In most states, the Department of Motor Vehicles (DMV) will automatically suspend the license of anyone who's arrested for a DUI and has a blood alcohol concentration (BAC) of .08% or more or refuses a blood or breath test. This automatic DMV action is often called an "administrative per se" suspension. Administrative suspensions are triggered by the DUI arrest—rather than a conviction in criminal court—and usually go into effect 30 days or so after the arrest.
A driver who wishes to contest an administrative per se suspension must promptly request a hearing. The driver typically has ten days (or less) to contact the DMV and do this.
Having received a request from a driver, the DMV will schedule an administrative per se hearing. The actual suspension is typically put on hold pending the outcome of the hearing.
Of course—in addition to DMV proceedings—a DUI arrest normally leads to criminal charges. However, the timeline for the criminal case is different than that of DMV proceedings.
The DMV starts per se proceedings after receiving a document from the arresting officer indicating the driver was arrested for a DUI and had an excessive BAC or refused testing. In most states, this notification is sent electronically. So, the DMV receives it and starts per se suspension proceedings almost right away.
The criminal case, however, usually doesn't start until the prosecutor files charges in court. It often takes some time for this to occur. First, the arresting officer forwards the police report to the prosecution. Next, the prosecutor reviews the report. If the prosecutor believes the evidence is sufficient to prove the case, DUI charges are filed and the defendant's first court date is set. However, a prosecutor who isn't confident in the evidence might decide against filing charges. Prosecutors normally have a year from the time of arrest to make this decision—though they typically don't wait that long to make the call.
The DMV case goes forward whether or not the prosecution files charges in criminal court. So, an administrative suspension is possible even if the defendant is never convicted in court. (In some states, however, a criminal court acquittal voids an administrative per se suspension.)
If the defendant is convicted of a DUI in criminal court, as part of the sentence, the judge typically orders license suspension. So what happens if the defendant's license was already administratively suspended by the DMV? In most states, the two suspensions are allowed to overlap or time already completed on the first suspension is credited toward the second suspension. In other words, the driver won't have to complete two full suspensions periods.
Administrative per se hearings share some similarities with DUI criminal trials. For instance, in both types of proceedings, the government has the "burden of proof"—meaning, it's up to the government to present sufficient evidence to prove the motorist was in violation of the law. Both types of proceedings also involve an opportunity for the two sides—the government and the driver—to present evidence.
However, there are also some important differences. For one, DMV hearings are far less formal than DUI trials. DUI hearings are usually conducted in small, private rooms at a DMV office and decided by hearing officers. These hearing officers normally aren't judges or attorneys and—apart from what's necessary to conduct the hearing—don't have any formal legal training or education. DMV hearings don't usually last more than an hour or so.

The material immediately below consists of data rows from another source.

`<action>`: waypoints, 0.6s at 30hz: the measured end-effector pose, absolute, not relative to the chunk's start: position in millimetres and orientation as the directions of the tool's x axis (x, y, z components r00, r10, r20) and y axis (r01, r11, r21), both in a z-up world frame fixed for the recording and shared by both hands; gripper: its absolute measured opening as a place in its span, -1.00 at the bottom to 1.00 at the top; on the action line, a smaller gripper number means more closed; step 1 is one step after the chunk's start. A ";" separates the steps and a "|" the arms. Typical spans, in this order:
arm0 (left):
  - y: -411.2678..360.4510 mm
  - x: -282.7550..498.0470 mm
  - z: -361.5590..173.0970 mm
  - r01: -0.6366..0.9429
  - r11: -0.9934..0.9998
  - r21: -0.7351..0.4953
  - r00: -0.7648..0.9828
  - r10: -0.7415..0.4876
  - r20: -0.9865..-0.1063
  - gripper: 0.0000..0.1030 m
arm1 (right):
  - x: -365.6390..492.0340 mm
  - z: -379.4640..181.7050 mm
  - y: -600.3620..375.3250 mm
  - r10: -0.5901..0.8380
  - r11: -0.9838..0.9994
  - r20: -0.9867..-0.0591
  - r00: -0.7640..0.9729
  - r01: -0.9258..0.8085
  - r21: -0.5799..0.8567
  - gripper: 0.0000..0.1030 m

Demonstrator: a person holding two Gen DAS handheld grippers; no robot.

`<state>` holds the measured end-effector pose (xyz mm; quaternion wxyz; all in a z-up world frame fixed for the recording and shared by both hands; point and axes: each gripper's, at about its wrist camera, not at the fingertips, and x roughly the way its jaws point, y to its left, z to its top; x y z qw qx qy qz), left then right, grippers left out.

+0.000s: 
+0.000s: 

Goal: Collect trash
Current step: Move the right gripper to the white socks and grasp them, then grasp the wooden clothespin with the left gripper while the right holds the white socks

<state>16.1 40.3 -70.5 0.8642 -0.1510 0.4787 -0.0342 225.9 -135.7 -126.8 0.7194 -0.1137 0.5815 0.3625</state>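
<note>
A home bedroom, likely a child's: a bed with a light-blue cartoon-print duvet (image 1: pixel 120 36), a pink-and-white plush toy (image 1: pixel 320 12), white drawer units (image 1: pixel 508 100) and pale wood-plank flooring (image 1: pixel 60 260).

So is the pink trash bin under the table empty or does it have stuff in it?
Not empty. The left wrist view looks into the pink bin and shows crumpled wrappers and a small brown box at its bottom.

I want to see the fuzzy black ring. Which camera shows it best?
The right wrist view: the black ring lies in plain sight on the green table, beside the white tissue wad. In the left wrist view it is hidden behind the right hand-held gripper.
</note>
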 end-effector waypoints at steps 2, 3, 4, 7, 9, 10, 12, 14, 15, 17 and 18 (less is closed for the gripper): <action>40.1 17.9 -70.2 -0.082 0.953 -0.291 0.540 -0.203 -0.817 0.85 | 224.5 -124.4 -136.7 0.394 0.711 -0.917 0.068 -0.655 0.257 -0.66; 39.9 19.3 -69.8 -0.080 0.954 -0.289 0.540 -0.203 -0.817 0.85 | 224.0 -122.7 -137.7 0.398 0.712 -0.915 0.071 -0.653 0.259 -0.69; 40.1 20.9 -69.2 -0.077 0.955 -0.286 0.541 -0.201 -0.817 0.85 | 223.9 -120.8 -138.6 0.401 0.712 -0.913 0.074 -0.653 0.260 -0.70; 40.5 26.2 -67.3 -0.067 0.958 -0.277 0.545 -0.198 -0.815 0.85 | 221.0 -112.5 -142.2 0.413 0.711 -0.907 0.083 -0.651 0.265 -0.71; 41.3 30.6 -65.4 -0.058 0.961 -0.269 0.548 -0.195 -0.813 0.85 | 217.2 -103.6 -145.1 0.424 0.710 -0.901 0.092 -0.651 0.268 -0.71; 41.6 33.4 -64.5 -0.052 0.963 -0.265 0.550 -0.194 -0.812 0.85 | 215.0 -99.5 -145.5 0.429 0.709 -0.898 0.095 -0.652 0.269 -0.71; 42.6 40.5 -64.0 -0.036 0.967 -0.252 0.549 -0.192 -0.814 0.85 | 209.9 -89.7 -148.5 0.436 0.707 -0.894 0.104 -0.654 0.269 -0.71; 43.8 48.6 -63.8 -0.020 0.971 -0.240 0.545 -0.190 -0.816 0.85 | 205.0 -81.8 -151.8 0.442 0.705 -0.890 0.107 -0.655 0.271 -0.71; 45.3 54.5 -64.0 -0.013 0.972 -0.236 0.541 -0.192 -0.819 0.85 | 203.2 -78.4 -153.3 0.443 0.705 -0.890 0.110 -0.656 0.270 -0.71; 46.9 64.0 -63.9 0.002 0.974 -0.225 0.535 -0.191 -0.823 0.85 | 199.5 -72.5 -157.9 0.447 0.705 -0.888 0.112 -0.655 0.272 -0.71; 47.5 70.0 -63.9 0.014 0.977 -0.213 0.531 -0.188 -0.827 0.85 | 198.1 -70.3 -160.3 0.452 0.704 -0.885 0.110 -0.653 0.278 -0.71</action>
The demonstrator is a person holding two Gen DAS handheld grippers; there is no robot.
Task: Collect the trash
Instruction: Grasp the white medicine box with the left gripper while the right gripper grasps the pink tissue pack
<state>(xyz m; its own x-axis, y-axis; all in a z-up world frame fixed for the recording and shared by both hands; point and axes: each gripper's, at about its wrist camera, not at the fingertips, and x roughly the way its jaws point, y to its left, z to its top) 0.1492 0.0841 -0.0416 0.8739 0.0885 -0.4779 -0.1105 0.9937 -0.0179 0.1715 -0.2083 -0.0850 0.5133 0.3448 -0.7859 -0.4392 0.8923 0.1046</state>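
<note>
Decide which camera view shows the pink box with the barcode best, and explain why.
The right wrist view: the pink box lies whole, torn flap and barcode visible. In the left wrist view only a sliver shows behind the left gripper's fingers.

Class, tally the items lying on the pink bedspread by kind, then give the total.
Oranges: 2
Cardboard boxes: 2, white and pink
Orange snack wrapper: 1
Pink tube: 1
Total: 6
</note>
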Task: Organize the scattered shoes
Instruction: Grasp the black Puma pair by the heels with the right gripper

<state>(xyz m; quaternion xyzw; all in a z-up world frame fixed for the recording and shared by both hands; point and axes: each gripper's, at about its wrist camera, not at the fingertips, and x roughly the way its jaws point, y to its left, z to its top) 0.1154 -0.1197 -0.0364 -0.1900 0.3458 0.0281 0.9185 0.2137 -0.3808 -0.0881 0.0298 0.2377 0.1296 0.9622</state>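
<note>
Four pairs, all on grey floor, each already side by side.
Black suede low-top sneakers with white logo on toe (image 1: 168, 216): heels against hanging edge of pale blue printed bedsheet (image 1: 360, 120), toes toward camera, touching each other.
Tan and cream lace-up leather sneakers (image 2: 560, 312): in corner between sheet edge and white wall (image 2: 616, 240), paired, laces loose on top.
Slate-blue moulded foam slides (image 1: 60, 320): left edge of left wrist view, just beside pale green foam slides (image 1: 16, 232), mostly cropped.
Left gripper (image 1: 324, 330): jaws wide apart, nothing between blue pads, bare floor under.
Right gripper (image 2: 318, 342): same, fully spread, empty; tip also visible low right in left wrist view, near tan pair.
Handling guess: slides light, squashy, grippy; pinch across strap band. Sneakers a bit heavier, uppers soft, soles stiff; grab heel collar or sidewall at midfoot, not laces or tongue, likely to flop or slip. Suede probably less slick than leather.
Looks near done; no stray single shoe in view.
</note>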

DUI trials, on the other hand, take place in criminal courtrooms that are open to the public. A judge presides over the case, and a jury decides whether the defendant is guilty. Depending on the circumstances, a DUI trial might take a full day or more to complete.
What exactly the government must prove is another point of differences between DMV hearings and DUI trials. At a DUI trial, the prosecution must prove all the "elements" of the DUI charge "beyond a reasonable doubt." In other words, the prosecution needs to present convincing evidence establishing the defendant was:
If not fairly certain of guilt, the jury is supposed to acquit the defendant.
In DMV hearings, however, the government (arresting officer) just needs to show the DUI stop and arrest were legal and the driver refused testing or had a BAC that exceeded the legal limit. And these things don't need to be proven beyond a reasonable doubt. The "standard of proof" in DMV hearings is a "preponderance of the evidence." Under this standard, the government just needs to prove the elements are more likely than not true—far less than what the harmless-beyond-a-reasonable-doubt standard requires.
In criminal trials, you have an absolute right to an attorney. You can hire an attorney of your choice. And if you can't afford an attorney, the court will appoint one to represent you at the state's expense. (Appointed attorneys are typically from a public defender's office.)
With DMV hearings, there's no right to appointed counsel. So if you can't afford to retain a lawyer, you're basically left to your own devices. But representing yourself effectively at a DMV hearing can be difficult, and a misstep can negatively affect your criminal case. To be on the safe side, it's always best to have legal representation, whose job it is to protect your rights.